◆ **DESCRIPTION OF THE TASK**
Copy the lines exactly as they appear, starting with the first line of the records and ending with the line that contains "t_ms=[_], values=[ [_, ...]".

◆ **AVAILABLE RECORDS**
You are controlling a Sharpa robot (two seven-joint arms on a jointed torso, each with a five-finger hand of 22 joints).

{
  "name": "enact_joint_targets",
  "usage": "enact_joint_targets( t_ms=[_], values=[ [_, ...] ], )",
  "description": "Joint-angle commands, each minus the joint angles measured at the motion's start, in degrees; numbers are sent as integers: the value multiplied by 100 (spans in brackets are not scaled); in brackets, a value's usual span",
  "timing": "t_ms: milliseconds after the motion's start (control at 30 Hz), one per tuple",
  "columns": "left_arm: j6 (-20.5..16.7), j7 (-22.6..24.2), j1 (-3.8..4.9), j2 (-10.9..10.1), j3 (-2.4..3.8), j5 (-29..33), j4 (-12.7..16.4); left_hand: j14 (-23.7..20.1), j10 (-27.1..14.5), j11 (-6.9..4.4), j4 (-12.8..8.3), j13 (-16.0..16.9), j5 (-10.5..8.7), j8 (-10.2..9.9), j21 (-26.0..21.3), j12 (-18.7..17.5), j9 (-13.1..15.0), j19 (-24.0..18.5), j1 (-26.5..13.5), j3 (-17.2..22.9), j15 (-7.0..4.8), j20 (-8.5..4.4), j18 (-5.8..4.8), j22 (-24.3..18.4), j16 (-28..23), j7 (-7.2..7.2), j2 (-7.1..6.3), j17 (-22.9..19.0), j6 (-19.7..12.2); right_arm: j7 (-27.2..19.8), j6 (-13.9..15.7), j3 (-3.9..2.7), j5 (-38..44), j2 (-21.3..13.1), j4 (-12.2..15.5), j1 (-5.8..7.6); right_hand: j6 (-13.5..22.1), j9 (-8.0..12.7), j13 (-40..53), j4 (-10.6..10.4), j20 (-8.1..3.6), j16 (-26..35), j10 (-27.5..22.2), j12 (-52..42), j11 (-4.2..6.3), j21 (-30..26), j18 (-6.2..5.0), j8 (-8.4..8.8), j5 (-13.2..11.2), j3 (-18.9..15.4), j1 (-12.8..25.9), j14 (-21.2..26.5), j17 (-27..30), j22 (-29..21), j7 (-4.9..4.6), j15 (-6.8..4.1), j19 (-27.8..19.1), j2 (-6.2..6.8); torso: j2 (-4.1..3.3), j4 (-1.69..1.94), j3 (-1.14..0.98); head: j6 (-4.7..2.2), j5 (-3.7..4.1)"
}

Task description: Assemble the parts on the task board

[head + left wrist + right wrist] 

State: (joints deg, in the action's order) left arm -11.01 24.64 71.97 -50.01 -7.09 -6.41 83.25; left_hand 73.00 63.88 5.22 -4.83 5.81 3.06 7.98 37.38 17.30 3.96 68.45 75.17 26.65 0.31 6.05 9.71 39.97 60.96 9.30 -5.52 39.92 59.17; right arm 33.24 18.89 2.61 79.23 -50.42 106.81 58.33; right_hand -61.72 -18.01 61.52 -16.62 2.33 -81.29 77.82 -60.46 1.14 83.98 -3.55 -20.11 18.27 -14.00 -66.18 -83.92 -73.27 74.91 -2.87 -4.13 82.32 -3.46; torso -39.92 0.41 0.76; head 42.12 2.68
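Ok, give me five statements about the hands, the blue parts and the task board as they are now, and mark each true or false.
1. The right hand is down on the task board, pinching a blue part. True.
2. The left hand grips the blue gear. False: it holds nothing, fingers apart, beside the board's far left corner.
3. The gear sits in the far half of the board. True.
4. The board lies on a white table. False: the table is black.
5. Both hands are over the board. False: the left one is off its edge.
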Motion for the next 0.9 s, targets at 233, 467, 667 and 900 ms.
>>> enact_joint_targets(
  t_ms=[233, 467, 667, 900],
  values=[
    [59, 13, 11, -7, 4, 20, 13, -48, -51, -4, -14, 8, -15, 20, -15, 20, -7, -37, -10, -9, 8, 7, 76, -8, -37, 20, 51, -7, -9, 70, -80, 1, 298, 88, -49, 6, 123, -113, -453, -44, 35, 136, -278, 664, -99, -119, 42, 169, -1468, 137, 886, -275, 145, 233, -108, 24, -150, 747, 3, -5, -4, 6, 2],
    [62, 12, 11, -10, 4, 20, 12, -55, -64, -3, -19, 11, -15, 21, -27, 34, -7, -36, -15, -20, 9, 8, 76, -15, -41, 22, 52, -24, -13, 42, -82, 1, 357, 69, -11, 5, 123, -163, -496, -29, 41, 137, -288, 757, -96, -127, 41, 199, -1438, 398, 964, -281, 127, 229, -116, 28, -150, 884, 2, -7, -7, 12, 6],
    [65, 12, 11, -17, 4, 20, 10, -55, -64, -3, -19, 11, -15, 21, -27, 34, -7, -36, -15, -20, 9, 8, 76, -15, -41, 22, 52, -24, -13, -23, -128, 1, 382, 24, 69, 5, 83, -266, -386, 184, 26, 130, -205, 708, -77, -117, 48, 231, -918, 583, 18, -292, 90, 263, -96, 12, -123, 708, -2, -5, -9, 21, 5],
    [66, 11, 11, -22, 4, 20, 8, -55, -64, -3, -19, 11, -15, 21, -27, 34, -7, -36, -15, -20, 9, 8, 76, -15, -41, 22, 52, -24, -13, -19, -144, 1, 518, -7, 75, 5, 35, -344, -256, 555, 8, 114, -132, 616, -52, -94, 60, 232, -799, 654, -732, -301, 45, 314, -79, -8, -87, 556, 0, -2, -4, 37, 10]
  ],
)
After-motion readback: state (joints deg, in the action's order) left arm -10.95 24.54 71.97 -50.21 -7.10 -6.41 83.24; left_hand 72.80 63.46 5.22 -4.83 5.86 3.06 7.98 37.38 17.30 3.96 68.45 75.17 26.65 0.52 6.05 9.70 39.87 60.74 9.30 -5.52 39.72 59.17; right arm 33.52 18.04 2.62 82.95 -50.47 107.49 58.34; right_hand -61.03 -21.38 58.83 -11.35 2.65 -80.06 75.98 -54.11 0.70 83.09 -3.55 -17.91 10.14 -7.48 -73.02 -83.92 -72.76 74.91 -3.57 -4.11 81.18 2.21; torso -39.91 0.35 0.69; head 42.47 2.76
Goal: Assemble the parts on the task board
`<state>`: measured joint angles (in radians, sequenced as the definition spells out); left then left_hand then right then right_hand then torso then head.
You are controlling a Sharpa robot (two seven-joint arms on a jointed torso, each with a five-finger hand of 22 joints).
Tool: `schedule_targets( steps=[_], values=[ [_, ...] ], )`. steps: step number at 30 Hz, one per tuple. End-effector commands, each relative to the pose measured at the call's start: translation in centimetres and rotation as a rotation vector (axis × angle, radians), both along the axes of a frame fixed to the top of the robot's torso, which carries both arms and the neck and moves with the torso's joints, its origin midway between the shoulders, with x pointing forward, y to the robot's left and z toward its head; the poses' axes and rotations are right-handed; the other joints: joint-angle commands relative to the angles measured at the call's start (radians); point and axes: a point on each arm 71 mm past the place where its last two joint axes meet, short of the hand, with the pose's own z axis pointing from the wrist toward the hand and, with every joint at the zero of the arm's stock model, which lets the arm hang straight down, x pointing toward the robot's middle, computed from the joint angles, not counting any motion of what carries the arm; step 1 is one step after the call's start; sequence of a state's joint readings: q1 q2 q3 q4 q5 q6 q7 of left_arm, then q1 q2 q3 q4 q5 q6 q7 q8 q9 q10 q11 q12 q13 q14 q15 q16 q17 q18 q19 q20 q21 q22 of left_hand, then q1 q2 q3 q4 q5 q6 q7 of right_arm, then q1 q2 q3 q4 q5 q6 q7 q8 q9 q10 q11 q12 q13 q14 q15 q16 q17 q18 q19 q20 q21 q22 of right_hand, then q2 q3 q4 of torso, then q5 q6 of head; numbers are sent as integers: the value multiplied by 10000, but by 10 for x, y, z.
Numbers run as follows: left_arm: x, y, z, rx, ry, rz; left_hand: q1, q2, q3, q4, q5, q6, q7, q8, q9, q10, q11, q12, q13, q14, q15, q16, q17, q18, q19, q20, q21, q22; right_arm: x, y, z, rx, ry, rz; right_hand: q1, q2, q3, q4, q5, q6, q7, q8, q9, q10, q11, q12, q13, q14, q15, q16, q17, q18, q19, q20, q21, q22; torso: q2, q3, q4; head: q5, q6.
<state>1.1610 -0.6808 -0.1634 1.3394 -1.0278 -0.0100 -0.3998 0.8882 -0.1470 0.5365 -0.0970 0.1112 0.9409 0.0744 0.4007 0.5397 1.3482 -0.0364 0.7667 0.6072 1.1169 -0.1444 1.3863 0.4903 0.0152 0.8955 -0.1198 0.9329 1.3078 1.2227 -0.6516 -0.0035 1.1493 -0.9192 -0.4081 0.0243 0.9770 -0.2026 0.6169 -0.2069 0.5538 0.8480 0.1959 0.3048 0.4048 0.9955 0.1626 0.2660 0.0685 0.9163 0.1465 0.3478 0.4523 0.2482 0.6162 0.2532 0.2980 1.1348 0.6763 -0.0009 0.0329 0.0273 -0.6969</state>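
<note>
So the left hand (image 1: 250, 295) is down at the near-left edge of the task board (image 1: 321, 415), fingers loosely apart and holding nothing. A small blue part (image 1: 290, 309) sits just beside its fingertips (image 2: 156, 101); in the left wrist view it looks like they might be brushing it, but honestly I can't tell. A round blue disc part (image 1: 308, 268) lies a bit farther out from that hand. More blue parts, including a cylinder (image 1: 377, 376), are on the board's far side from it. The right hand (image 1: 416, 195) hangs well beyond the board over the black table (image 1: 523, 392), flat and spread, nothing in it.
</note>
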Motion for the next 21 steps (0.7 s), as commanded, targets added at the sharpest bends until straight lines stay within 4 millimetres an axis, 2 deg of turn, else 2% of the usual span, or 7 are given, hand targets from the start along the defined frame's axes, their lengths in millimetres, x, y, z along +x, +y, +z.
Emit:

◆ **SOLVED PROBLEM**
You are controlling a Sharpa robot (two seven-joint arms on a jointed torso, each with a five-finger hand of 22 joints).

{
  "name": "enact_joint_targets",
  "usage": "enact_joint_targets( t_ms=[_], values=[ [_, ...] ], )",

There is nothing more to the output.